4 thoughts on “Technological Nix”

  1. Great blog, I fully agree with your last statement that humans need to take more caution when releasing potentially dangerous solutions to the public. This however raises the question of how we do that. It seems to me that no matter how much research is done on something, there’s still a chance that it will backfire because we can’t see the future and the possible outcomes of our actions. My question to you is weather or not there a way to be 100% sure that a technological fix won’t have unintended consequences.

  2. I also agree, I would love to see the science types take more care and possibly have a little more foresight before a decision is made that could potentially damage the ecosystem that many animals and people rely on. Although more research would help, its’ probably impracticable to think we could see everything that would have a negative impact on another thing, but being prepared for something to happen would be the next best step.

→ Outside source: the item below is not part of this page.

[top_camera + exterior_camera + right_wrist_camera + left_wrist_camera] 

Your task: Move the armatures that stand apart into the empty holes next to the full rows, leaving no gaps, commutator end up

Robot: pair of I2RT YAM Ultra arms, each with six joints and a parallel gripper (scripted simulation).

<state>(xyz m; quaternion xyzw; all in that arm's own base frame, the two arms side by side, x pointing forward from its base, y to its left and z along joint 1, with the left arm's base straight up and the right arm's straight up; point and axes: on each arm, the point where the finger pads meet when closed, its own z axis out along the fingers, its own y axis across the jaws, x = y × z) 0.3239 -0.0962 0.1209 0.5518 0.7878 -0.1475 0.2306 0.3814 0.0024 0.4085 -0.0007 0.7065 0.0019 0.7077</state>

  3. Well written post! Great summary of the text and sound conclusion on how a reductionist rational view cannot be used cannot be used to understand and solve the irrational problems that exist in human social constructs. As you mentioned it is impossible to understand irrational human societies with technology, especially as both exhibit constant change and variance, and therefore great caution is necessary when using a technological fix. As advised by Johnston, designers need to pay close attention to the scope and longevity of their solutions (Johnston p. 54). Even Douthwaite admits to this and states the terrible temptation of a technological fix is to assume it will last (Douthwaite p. 32). Unfortunately hiring multiple specialists to examine the cost of every new item becomes unfeasible in practice as the rate at which new technologies are released to the market far exceeds our ability to determine the societal and environmental costs of that invention.

  4. Yes. The limits of reductionism seems to suggest a limit to tech fixes. But so much is not reducible; do we give up on tech fixes altogether?